In the book that inspired the question it says:
The Savior taught that if we do not repent, we must suffer even as he suffered. This does not mean, however, that there is no suffering if we do repent. In fact, President Kimball taught that personal suffering “is a very important part of repentance. One has not begun to repent until he has suffered intensely for his sins.” (The Infinite Atonement, Callister, p. 184)
The infinite atonement covers remission of sins, mistakes, pain, sorrow, and an infinite number of things. When one of these things happens to us we have a measure of suffering. The measure of suffering we experience depends greatly on whether or not we apply what Jesus Christ has already done for us.
The suffering, intense as it may be, is nevertheless substantially less for the repentant soul than the unrepentant. The Savior “picks up” part of the burden for those who do repent. (imbd p. 184)
One of the definitions of the word atonement is reparation for an offense or injury. When we apply the infinite atonement of Jesus Christ in our lives, we will still suffer, but His sacrifice has placed boundaries on the amount of pain we feel. We will feel enough to teach us what we need to learn, we will feel enough to appreciate how much He has done for us, and we will feel enough to lead us to repent, or to achieve the mighty change of heart, that is required to experience true conversion. But, we will not experience anything outside what is absolutely necessary, it will be finite.

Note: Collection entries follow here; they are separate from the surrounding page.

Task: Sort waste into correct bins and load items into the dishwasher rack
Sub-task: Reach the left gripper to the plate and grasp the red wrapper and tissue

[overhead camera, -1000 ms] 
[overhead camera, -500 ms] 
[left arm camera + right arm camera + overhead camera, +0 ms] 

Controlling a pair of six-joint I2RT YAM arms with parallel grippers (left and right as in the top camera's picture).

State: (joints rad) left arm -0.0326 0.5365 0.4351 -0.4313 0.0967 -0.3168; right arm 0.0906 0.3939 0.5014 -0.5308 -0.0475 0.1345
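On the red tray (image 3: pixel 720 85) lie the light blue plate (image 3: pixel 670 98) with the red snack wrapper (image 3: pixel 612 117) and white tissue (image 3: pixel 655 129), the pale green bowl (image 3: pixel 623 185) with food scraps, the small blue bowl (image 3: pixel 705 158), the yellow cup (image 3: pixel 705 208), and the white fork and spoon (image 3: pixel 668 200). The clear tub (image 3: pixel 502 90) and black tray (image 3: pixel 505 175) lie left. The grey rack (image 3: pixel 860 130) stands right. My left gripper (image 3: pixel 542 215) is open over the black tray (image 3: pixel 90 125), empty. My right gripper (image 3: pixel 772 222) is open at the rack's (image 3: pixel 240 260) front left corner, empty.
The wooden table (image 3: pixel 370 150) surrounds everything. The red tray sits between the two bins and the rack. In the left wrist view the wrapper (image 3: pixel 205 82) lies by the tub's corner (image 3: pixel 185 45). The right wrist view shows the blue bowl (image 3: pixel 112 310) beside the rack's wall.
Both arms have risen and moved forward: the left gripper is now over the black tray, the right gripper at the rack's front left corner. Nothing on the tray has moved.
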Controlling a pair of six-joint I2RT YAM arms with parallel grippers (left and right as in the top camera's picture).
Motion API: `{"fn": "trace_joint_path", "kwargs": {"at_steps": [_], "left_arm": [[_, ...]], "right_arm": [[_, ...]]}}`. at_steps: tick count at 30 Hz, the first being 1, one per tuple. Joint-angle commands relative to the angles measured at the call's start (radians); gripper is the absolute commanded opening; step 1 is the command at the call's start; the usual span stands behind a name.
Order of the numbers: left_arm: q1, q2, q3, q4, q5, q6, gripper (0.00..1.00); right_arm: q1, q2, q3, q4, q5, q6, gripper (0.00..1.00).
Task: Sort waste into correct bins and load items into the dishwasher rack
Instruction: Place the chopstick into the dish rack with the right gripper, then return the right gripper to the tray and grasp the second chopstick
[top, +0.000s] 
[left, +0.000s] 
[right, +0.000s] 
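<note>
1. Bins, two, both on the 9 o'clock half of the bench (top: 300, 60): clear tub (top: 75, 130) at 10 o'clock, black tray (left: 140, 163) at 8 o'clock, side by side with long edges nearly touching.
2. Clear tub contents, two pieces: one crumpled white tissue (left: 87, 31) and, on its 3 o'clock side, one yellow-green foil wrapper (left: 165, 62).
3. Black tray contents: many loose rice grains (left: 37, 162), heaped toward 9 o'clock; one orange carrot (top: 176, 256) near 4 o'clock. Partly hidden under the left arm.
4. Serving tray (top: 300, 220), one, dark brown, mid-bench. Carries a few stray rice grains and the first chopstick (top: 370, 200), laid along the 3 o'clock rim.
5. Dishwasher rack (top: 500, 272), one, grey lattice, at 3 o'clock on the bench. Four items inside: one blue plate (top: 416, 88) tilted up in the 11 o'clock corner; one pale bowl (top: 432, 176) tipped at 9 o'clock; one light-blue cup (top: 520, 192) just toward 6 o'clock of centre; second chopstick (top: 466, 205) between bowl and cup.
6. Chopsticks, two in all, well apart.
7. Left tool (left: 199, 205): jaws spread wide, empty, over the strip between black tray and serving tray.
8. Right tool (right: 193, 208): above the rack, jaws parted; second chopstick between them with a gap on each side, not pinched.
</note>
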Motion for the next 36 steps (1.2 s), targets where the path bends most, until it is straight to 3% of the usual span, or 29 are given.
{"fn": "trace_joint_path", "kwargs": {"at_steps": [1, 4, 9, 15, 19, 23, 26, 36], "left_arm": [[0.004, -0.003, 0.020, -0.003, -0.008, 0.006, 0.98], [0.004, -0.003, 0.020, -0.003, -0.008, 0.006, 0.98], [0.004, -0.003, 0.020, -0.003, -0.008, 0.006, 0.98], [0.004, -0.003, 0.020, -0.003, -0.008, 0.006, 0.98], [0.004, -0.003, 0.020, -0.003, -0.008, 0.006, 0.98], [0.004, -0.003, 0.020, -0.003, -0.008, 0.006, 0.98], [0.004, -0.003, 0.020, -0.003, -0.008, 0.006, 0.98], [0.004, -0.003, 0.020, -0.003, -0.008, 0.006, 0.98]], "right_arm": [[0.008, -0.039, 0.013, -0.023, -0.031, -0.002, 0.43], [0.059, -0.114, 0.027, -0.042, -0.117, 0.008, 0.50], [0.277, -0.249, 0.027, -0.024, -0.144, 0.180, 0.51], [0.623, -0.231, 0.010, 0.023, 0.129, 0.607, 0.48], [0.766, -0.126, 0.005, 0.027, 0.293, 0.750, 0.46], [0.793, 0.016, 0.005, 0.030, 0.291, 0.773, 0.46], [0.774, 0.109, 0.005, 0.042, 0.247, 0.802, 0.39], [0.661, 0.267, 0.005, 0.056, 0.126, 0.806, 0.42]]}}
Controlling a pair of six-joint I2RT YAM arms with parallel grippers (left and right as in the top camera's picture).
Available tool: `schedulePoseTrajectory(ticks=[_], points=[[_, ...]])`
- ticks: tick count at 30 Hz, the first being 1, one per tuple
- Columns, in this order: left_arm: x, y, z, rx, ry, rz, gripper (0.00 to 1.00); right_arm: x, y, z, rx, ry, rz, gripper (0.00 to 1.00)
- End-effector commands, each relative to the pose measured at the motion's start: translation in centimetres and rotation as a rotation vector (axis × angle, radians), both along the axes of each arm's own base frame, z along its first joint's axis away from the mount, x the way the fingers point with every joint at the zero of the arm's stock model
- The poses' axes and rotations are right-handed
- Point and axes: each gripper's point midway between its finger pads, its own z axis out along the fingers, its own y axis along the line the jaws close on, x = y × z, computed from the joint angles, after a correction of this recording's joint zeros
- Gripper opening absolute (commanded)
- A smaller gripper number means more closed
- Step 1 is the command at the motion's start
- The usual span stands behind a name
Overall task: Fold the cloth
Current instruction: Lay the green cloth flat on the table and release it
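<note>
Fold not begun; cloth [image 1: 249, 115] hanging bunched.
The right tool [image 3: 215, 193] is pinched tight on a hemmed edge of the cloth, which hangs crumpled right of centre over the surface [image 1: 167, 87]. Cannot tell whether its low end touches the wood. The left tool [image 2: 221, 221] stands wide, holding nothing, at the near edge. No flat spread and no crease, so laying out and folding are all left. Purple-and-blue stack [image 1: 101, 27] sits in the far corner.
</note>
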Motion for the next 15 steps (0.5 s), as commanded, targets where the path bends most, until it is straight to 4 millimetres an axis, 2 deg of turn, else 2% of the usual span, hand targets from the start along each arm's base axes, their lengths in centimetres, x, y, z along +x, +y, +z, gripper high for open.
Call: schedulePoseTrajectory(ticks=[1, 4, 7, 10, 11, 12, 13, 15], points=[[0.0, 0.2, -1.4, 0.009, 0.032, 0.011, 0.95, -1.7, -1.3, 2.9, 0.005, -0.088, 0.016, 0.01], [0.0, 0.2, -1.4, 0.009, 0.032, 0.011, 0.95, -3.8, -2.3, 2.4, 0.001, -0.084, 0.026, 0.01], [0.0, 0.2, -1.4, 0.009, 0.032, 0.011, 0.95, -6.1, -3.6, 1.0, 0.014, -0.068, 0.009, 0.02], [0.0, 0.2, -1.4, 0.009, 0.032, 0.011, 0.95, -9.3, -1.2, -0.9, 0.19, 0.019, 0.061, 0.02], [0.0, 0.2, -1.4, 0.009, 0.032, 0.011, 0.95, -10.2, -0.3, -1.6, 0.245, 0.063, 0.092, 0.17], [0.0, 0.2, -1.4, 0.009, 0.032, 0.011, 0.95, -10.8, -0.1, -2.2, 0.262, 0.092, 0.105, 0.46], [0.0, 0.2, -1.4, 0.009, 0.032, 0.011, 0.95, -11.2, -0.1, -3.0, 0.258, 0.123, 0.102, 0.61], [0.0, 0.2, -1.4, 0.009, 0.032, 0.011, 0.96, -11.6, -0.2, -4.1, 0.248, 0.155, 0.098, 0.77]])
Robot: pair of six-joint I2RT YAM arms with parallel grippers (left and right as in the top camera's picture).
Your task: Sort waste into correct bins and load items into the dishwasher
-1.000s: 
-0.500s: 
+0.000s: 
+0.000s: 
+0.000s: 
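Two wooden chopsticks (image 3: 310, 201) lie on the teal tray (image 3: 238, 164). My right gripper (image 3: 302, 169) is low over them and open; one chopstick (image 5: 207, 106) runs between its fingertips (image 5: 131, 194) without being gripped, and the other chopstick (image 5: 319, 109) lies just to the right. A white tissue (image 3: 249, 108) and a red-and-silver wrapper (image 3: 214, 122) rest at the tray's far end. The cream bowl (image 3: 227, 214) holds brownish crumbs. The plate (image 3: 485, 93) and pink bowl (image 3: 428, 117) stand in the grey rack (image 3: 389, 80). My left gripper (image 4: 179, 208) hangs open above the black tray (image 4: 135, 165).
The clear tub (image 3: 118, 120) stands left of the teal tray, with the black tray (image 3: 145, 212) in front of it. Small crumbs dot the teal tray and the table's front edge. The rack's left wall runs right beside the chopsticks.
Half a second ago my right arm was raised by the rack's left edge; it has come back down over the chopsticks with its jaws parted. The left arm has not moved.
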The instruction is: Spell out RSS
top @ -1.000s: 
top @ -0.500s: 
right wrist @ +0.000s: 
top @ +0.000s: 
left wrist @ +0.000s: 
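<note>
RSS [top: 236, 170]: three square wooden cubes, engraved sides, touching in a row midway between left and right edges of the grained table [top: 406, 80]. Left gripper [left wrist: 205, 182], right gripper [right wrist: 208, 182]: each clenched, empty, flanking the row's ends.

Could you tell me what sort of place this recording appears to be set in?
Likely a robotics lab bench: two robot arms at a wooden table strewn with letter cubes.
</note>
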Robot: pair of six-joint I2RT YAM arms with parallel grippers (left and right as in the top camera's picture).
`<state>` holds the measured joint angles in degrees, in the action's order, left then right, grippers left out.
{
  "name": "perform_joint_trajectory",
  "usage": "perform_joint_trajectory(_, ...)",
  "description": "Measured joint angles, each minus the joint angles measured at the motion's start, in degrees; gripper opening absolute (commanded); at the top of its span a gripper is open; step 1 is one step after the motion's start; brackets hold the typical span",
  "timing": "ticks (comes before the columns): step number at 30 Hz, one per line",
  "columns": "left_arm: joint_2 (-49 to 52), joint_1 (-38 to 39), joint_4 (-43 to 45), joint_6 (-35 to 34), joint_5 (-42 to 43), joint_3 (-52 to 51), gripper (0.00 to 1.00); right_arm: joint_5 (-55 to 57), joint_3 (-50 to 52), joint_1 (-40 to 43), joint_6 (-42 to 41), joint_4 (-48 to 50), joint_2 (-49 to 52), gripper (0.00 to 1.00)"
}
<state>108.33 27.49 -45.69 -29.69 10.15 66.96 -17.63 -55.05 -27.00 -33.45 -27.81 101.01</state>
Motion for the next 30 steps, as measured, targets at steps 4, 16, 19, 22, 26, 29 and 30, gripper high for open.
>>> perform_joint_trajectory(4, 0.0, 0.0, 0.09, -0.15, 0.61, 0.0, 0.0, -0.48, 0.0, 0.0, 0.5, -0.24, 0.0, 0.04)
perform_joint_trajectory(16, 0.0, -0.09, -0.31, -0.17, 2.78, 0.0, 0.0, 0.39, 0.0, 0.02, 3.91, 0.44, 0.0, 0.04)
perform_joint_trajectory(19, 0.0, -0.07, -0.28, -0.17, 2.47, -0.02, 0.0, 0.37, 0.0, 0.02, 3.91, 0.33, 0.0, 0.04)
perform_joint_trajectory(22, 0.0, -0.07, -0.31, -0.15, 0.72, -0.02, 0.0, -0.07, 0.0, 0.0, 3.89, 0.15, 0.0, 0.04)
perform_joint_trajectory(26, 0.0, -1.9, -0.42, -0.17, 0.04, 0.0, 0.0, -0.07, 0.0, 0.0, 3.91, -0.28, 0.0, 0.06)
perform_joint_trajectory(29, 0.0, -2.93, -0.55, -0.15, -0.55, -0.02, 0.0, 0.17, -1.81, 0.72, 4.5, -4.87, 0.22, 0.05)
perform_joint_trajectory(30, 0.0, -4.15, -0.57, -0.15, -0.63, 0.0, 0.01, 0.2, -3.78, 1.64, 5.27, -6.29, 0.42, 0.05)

As always, because the law of agency is so valued, we get to choose whether we personally suffer infinite (maybe not infinite in pain as Christ’s was, but certainly infinite in time) or finite atonement. I know what want to choose!
Wickedness alone seldom, if ever, has been the cause of man’s destruction; the greater tragedy is wickedness coupled with an unwillingness to repent. (imbd p. 182)
If the pain and suffering I have felt has only been atonement of a finite nature in my life I cannot even begin to imagine how difficult it would be to suffer an infinite one, even if it was only for my own personal sins and mistakes. I am so grateful for the power that He had to place those boundaries on my pain and suffering, for his truly infinite, in every sense of the word, atonement. I will do all I can to not let his sacrifice for me go to waste.